* WHAT YOU SHOULD DO:
Drop every image and restate the entries below word for word.

^^^^^^^^^^^^^^^^

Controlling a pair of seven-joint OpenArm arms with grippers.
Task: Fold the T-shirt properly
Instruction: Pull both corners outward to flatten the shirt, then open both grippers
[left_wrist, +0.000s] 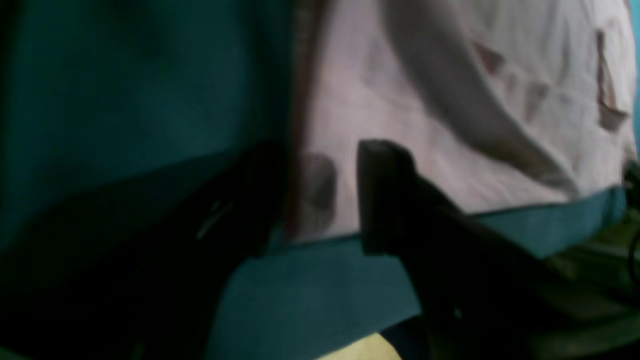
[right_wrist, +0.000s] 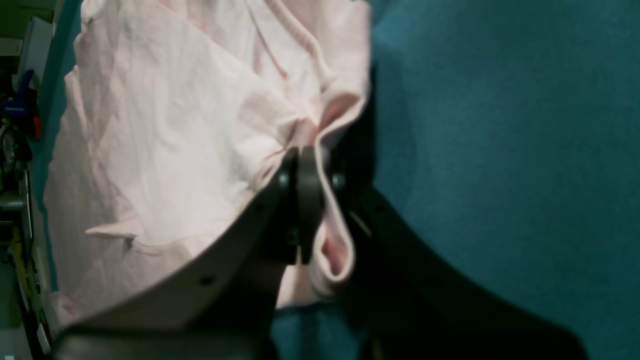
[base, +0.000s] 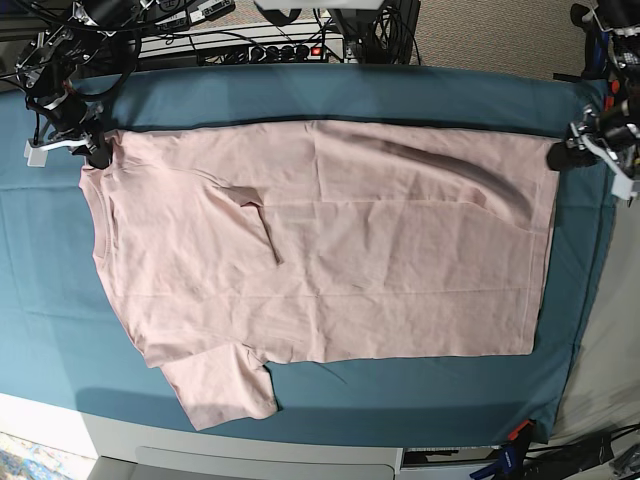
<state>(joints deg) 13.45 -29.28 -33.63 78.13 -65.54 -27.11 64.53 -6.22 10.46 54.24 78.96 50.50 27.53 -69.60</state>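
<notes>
The T-shirt (base: 330, 240) lies spread plain side up across the table (base: 330, 95), its teal cloth bare around. The right claw (right_wrist: 305, 165), upper left in the base view, pinches a shoulder edge. The left claw (left_wrist: 320, 195), far right, stands spread at the hem corner. Judged: first fold pending; the left must close first. Cables clutter the back edge.

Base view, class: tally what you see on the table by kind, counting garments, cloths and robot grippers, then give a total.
T-shirt, pale pink: 1
Table cloth, teal: 1
Grippers: 2, the left gripper at the hem corner and the right gripper at the shoulder corner
Total: 4
</notes>
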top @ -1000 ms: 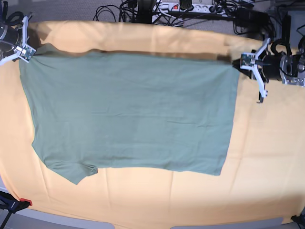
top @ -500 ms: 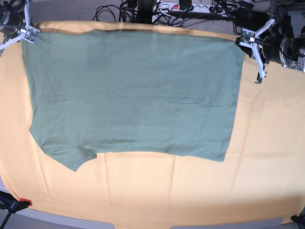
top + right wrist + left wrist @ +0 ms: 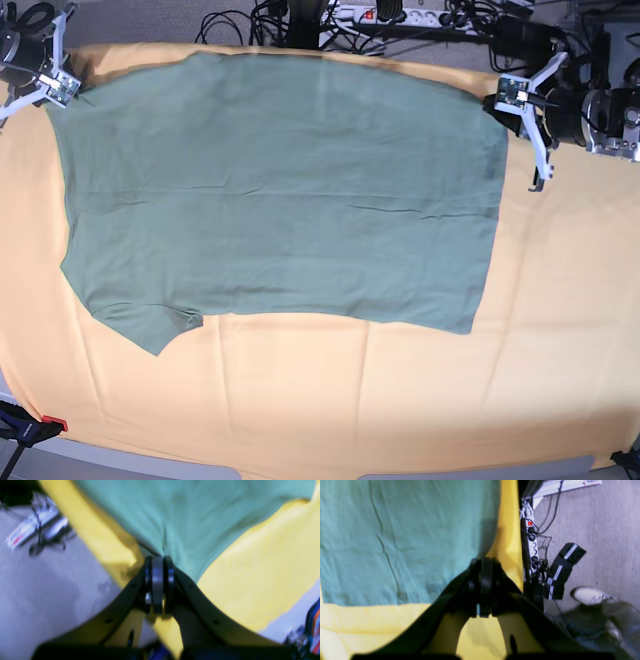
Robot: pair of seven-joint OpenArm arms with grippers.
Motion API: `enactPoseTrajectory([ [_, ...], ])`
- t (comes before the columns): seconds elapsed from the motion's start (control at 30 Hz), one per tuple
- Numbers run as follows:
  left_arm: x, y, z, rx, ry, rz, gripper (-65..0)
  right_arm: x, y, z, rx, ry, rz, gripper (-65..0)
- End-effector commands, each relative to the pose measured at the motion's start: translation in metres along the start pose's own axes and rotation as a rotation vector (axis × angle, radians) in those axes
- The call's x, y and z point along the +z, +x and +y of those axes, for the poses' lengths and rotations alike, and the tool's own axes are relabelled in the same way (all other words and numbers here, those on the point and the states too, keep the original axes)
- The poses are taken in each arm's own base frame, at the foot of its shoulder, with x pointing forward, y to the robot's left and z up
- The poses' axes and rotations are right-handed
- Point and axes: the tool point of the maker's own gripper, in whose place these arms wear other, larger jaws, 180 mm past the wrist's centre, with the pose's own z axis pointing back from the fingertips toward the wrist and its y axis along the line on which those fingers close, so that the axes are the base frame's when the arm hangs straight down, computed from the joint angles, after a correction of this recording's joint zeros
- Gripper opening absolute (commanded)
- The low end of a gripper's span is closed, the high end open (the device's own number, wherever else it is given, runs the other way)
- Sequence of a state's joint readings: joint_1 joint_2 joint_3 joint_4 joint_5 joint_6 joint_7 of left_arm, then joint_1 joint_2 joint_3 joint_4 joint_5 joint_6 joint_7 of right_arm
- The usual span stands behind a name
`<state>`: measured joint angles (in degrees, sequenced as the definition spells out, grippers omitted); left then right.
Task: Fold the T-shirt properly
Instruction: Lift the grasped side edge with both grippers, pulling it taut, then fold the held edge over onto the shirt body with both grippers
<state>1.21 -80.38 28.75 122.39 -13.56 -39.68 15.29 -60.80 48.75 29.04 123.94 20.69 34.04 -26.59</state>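
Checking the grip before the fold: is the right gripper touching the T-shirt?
Touching. The right wrist view shows the right gripper shut on the T-shirt corner.

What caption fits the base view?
Both grippers pinch the T-shirt's far corners over the orange cloth.

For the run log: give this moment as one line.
stage: spreading flat | T-shirt: open on orange cloth | left tool: shut on T-shirt corner | right tool: shut on T-shirt corner
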Motion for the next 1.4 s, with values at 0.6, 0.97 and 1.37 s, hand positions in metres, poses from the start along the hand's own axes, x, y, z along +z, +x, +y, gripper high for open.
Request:
enactPoseTrajectory([
  [0.6,-0.024,-0.054,0.090,0.136,0.441,0.084,-65.0,-0.016,-0.002,-0.081,-0.228,-0.183,-0.178,-65.0],
  [0.97,-0.004,-0.051,0.118,0.101,0.505,0.084,-65.0,-0.040,0.003,-0.068,-0.176,-0.180,-0.148,-65.0],
  [1.37,-0.009,-0.042,0.109,0.065,0.446,0.045,-50.1,-0.043,0.010,-0.099,-0.137,-0.347,-0.134,-60.7],
])
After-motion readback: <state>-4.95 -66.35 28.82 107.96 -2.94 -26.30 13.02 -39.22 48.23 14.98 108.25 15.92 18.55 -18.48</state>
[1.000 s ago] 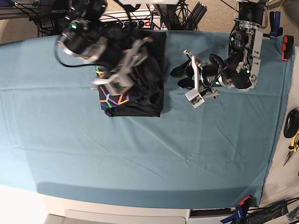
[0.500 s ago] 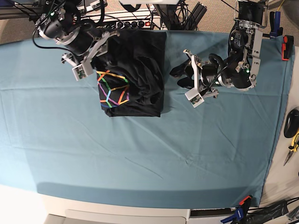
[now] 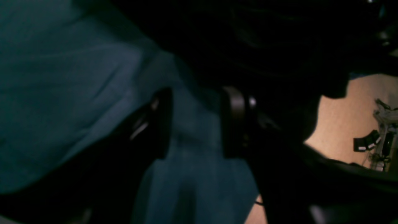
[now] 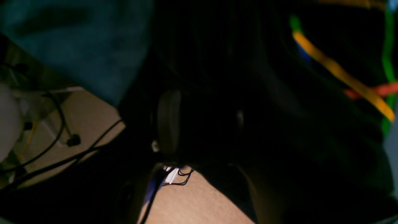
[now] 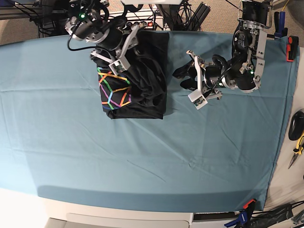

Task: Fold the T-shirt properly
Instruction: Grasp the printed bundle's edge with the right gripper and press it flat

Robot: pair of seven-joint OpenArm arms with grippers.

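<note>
The lower half of the bench, under its teal cloth, lies bare from edge to edge. Right of centre, the left end effector hangs part open and empty above cloth. At upper centre, reaching the far edge, the T-shirt lies bunched; the right end effector sits on it, grip unclear.

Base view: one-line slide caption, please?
Right arm over the bunched black T-shirt on teal cloth; left arm parked beside it.
</note>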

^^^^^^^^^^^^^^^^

* RESULT FOR THIS EXERCISE:
Controlling a pair of seven-joint OpenArm arms with grippers.
Task: Fold the T-shirt properly
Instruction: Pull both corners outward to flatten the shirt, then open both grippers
[left_wrist, +0.000s] 
[right_wrist, +0.000s] 
[base, +0.000s] 
<state>(joints deg) 13.45 -29.28 -33.63 78.13 -65.54 -27.11 64.53 -6.22 10.46 54.24 78.96 50.50 27.53 -69.60</state>
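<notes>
The T-shirt (base: 330, 240) lies spread plain side up across the table (base: 330, 95), its teal cloth bare around. The right claw (right_wrist: 305, 165), upper left in the base view, pinches a shoulder edge. The left claw (left_wrist: 320, 195), far right, stands spread at the hem corner. Judged: first fold pending; the left must close first. Cables clutter the back edge.

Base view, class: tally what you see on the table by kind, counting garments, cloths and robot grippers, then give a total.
T-shirt, pale pink: 1
Table cloth, teal: 1
Grippers: 2, the left gripper at the hem corner and the right gripper at the shoulder corner
Total: 4
</notes>
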top @ -1000 ms: 
top @ -500 ms: 
top + right wrist + left wrist @ +0 ms: 
Robot: pair of seven-joint OpenArm arms with grippers.
Motion API: `enactPoseTrajectory([ [_, ...], ])`
- t (comes before the columns): seconds elapsed from the motion's start (control at 30 Hz), one per tuple
- Numbers run as follows:
  left_arm: x, y, z, rx, ry, rz, gripper (-65..0)
  right_arm: x, y, z, rx, ry, rz, gripper (-65..0)
- End-effector commands, each relative to the pose measured at the motion's start: translation in metres along the start pose's own axes and rotation as a rotation vector (axis × angle, radians) in those axes
- The call's x, y and z point along the +z, +x and +y of those axes, for the poses' lengths and rotations alike, and the tool's own axes are relabelled in the same way (all other words and numbers here, those on the point and the states too, keep the original axes)
- The poses are taken in each arm's own base frame, at the foot of its shoulder, with x pointing forward, y to the robot's left and z up
- The poses' axes and rotations are right-handed
- Point and axes: the tool point of the maker's own gripper, in whose place these arms wear other, larger jaws, 180 mm past the wrist's centre, with the pose's own z axis pointing back from the fingertips toward the wrist and its y axis along the line on which those fingers close, so that the axes are the base frame's when the arm hangs straight down, computed from the joint angles, after a correction of this recording's joint zeros
- Gripper opening absolute (commanded)
- The low end of a gripper's span is closed, the high end open (the device's own number, wherever else it is given, runs the other way)
- Sequence of a state's joint readings: joint_1 joint_2 joint_3 joint_4 joint_5 joint_6 joint_7 of left_arm, then joint_1 joint_2 joint_3 joint_4 joint_5 joint_6 joint_7 of right_arm
- The usual span stands behind a name
`<state>`: measured joint angles (in degrees, sequenced as the definition spells out, grippers omitted); left then right.
Task: Fold the T-shirt properly
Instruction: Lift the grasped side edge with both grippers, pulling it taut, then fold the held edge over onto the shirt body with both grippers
<state>1.21 -80.38 28.75 122.39 -13.56 -39.68 15.29 -60.80 48.75 29.04 123.94 20.69 34.04 -26.59</state>
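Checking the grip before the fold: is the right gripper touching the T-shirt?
Touching. The right wrist view shows the right gripper shut on the T-shirt corner.

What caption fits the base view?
Both grippers pinch the T-shirt's far corners over the orange cloth.

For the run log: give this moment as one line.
stage: spreading flat | T-shirt: open on orange cloth | left tool: shut on T-shirt corner | right tool: shut on T-shirt corner
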Motion for the next 1.4 s, with values at 0.6, 0.97 and 1.37 s, hand positions in metres, poses from the start along the hand's own axes, x, y, z along +z, +x, +y, gripper high for open.
Request:
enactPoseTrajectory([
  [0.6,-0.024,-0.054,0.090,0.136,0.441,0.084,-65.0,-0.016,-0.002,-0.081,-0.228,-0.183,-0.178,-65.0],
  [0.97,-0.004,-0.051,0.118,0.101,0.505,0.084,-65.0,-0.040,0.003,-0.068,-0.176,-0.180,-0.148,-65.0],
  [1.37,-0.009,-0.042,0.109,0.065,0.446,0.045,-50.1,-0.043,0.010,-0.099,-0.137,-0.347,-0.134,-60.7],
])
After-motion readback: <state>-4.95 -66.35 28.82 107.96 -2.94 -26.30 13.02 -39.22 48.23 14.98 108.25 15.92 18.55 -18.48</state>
[1.000 s ago] 
[0.500 s ago] 
[now] 
[now] 
[now] 

Task: Fold the T-shirt properly
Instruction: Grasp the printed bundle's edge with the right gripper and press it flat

Robot: pair of seven-joint OpenArm arms with grippers.

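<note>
The lower half of the bench, under its teal cloth, lies bare from edge to edge. Right of centre, the left end effector hangs part open and empty above cloth. At upper centre, reaching the far edge, the T-shirt lies bunched; the right end effector sits on it, grip unclear.

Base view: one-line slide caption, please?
Right arm over the bunched black T-shirt on teal cloth; left arm parked beside it.
</note>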

No additional work is needed on this exercise.